Amit Yoran, RSA president, adds his voice, too, to the proliferating “Well, duh” chorus accompanying the news of China’s hacking program. “Shock and surprise!” he exclaims, betraying ample sarcasm before assuming a more moderate tone. “I shouldn’t make too much fun of it. I think it’s significant.” Yoran, for one, is eminently skeptical of any country that denies it engages in cyber war; that’s simply the way states must operate nowadays. “Every government, whether they admit it or not, is active in this space,” he tells Fortune.

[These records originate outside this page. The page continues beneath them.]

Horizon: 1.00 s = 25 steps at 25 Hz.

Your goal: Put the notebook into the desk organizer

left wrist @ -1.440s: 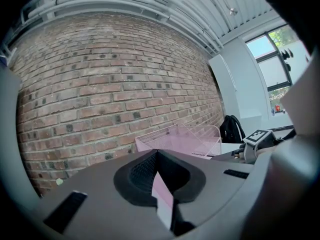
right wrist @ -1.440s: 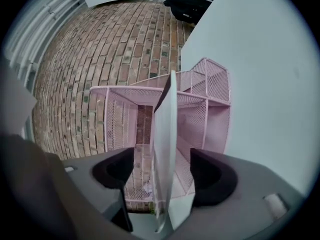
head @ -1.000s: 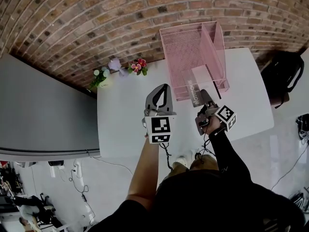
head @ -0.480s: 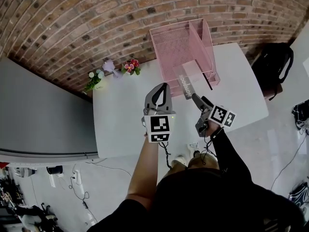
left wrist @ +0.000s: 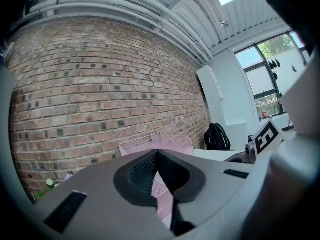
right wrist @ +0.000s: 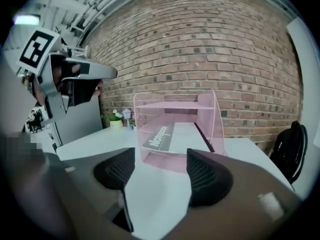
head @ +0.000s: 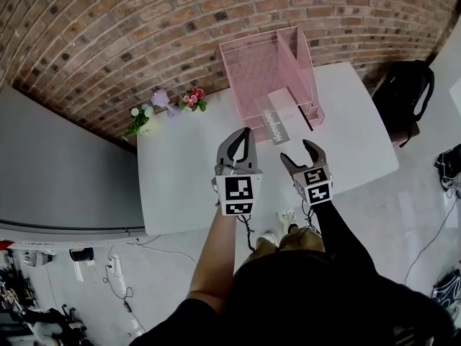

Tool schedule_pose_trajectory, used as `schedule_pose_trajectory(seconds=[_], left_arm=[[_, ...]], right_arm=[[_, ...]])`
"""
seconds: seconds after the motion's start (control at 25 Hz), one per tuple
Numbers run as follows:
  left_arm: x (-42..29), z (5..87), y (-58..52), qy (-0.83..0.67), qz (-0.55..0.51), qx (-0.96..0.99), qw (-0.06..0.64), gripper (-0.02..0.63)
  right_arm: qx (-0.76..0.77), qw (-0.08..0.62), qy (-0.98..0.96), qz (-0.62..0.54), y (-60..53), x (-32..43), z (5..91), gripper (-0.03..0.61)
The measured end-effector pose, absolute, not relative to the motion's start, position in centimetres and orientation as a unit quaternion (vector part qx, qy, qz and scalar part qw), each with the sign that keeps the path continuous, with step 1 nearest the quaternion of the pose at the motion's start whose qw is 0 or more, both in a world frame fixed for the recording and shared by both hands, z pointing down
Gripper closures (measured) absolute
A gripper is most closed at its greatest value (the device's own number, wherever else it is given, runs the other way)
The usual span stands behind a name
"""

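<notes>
The pink mesh desk organizer [head: 268,67] stands at the back of the white table [head: 184,175], against the brick wall. The notebook [head: 275,123], white with a grey lettered band, lies flat in its lower tray, front end sticking out slightly. My right gripper [head: 297,153] hovers open and empty, a short way in front of the organizer. In the right gripper view the notebook [right wrist: 170,133] rests inside the organizer [right wrist: 210,119], beyond my open right gripper [right wrist: 159,173]. My left gripper [head: 245,132] is shut on nothing, left of the right one. Its closed left gripper [left wrist: 156,154] hides most of the organizer [left wrist: 172,143].
Small potted flowers [head: 193,98] and a little plant [head: 142,118] sit at the table's back left corner. A black backpack [head: 408,101] lies on the floor to the right. A grey panel [head: 57,164] borders the table's left side.
My right gripper has drawn back from the organizer toward the person and now stands open; the notebook stays in the tray. The left gripper has barely moved.
</notes>
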<state>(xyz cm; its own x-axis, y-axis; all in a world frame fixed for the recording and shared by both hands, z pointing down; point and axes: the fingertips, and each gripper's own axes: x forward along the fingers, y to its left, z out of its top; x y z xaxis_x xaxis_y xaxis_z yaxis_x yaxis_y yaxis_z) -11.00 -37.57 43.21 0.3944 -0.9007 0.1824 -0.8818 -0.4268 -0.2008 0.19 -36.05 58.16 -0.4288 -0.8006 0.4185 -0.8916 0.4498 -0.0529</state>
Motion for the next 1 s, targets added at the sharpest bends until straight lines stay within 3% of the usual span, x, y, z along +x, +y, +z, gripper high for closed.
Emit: schedule_pose_trajectory(seconds=[0.2,1.0], left_arm=[[-11.4,43.7,-38.2,0.538,-0.141,-0.830,0.033,0.606],[-13.5,44.5,-42.3,0.570,-0.144,-0.808,0.019,0.606]], right_arm=[[0.515,0.171,-0.829,0.136,-37.0,0.5,59.0,0.332],[0.483,0.178,-0.848,0.126,-42.7,-1.6,59.5,0.334]])
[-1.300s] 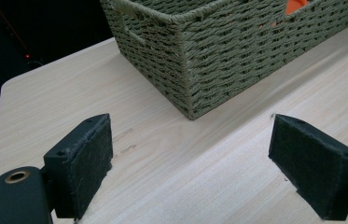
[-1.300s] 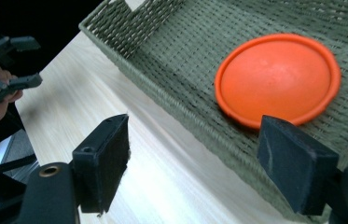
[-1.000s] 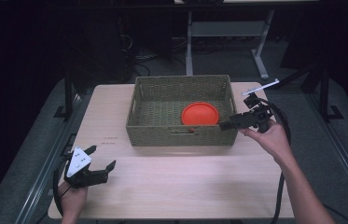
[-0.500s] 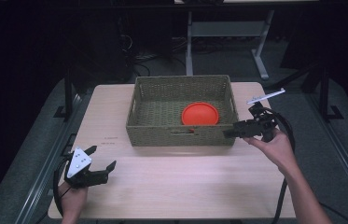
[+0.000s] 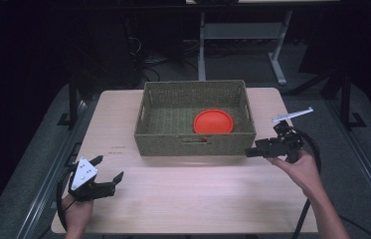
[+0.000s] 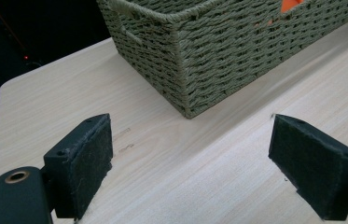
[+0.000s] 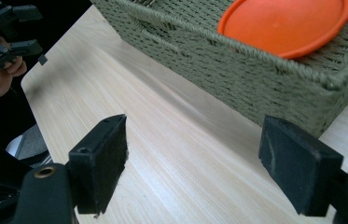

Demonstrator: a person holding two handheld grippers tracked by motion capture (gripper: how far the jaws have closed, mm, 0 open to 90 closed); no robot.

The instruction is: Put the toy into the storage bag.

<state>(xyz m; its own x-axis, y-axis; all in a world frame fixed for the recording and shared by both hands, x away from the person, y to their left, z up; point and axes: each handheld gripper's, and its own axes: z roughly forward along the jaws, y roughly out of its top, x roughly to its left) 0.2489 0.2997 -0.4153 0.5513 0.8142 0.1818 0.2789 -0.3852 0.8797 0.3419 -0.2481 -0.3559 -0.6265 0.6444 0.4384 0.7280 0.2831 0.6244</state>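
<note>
Since the earlier frames, the right gripper (image 5: 249,152) has withdrawn from the basket's right wall toward the person and now sits over the table (image 5: 188,194), just off the near right corner of the wicker basket (image 5: 173,112). The left gripper (image 5: 109,173) is unchanged at the near left part of the table.

Finger state: both grippers stand open and hold nothing. The right gripper view confirms a wide gap between its fingers (image 7: 100,161).

Object location: the orange disc (image 5: 213,121) lies flat on the basket floor, in the right half, against the near wall.

Step in hand: judged to be retreat after placing the disc in the basket.

Next move: if another item follows, keep the fingers open and move clear of the basket rim.
</note>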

Although China’s disclosure comes as a watershed moment for the concealed world of cyber warfare, in reality, it doesn’t change much. Everyone has known about the state’s cyber, uh, secret for a long, long time. “I have a really bifurcated feeling,” Yoran deliberates aloud, summing up what might be considered the collective reaction of many in his field. “On the one hand I’m excited to see some public recognition that it’s going on. On the other hand, it’s a little bit of a ‘No kidding.'”

Next up, according to the experts Fortune spoke with, is for China to admit not only the existence but the extent of its espionage. “They’ve acknowledged the presence of the capability, not the degree of the activity,” Merkel says. As far as the state’s alleged practice of attacking foreign companies to pilfer intellectual property, and then providing those secrets to Chinese companies so they have an economic advantage, “I certainly don’t see them owning up to that in any form or fashion,” Merkel says.

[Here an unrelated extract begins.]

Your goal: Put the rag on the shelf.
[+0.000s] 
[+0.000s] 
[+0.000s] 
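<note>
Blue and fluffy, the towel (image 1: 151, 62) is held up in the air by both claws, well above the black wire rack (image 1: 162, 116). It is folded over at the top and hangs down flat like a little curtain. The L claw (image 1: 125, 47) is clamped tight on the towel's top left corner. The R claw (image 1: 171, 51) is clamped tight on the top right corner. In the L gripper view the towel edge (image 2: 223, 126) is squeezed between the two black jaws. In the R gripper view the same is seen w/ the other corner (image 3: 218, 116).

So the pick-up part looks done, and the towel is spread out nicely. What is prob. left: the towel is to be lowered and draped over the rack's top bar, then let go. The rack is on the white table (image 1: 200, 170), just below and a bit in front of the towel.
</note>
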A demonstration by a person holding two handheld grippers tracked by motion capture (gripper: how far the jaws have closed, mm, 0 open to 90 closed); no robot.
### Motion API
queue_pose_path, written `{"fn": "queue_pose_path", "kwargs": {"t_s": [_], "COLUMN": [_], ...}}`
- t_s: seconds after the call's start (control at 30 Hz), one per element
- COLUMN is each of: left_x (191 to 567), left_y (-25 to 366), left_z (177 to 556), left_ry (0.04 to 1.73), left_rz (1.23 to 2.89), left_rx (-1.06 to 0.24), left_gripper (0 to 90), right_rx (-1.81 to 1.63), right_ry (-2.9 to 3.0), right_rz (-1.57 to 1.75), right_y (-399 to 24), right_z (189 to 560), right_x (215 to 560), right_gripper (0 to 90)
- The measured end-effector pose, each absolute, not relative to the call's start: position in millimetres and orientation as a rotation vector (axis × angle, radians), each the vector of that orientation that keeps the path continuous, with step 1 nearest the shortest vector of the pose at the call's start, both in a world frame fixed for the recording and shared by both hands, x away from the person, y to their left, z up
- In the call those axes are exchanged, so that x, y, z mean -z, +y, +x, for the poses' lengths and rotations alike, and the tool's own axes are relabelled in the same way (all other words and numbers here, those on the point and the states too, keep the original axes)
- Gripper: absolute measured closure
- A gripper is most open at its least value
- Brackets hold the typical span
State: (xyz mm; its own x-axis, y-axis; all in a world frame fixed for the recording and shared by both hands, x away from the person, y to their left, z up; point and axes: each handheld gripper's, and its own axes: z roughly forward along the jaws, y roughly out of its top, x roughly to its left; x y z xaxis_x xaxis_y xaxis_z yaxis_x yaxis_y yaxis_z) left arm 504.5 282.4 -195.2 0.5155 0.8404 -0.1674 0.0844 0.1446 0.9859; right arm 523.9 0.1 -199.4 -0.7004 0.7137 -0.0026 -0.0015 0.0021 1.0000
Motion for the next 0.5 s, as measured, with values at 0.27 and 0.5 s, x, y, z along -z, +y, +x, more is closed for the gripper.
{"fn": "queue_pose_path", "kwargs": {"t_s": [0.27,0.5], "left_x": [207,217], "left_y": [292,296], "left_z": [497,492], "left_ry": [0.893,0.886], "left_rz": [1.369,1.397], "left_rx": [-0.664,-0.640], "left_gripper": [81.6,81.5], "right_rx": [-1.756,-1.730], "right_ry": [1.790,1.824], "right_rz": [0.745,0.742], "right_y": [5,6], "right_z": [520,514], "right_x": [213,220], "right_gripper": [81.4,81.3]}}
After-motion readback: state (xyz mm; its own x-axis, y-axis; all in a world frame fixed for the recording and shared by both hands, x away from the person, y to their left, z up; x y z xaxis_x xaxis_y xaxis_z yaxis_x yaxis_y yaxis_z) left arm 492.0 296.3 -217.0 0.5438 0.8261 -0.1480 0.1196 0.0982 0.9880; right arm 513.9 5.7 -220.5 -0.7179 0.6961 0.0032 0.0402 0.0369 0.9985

As Chinese cyber war theorist Wei Jincheng wrote in 1996, “An information war is inexpensive, as the enemy country can receive a paralyzing blow through the Internet, and the party on the receiving end will not be able to tell whether it is a child’s prank or an attack from an enemy.” In the 2010s, the days of child pranking are over. Nation states have mobilized, marched and encamped segments of the internet—and they’re admitting it, presumably because the alternative is no longer tenable. While the existence of China’s digital troops comes as no surprise, the news may advance an international dialog that has been lacking around cyber war.

Then again, two days after the Daily Beast story appeared, China’s Ministry of National Defense denounced a Financial Times report that the country’s military had breached a web domain management site, “China firmly opposes any type of cyber attack and punishes such crimes in accordance with the law. The Chinese military has never been involved in any hacking activity to steal business secrets,” the ministry reportedly told the Global Times, a state-run Chinese newspaper. The ministry added, indignantly: “The U.S. should explain its large-scale and organized cyber spying and phone tapping activities to the international community as soon as possible, rather than making irresponsible accusations.”

Guess those PR scripts must still need work.

(Neither the Chinese Ministry of Foreign Affairs nor the PLA responded to Fortune inquiries.)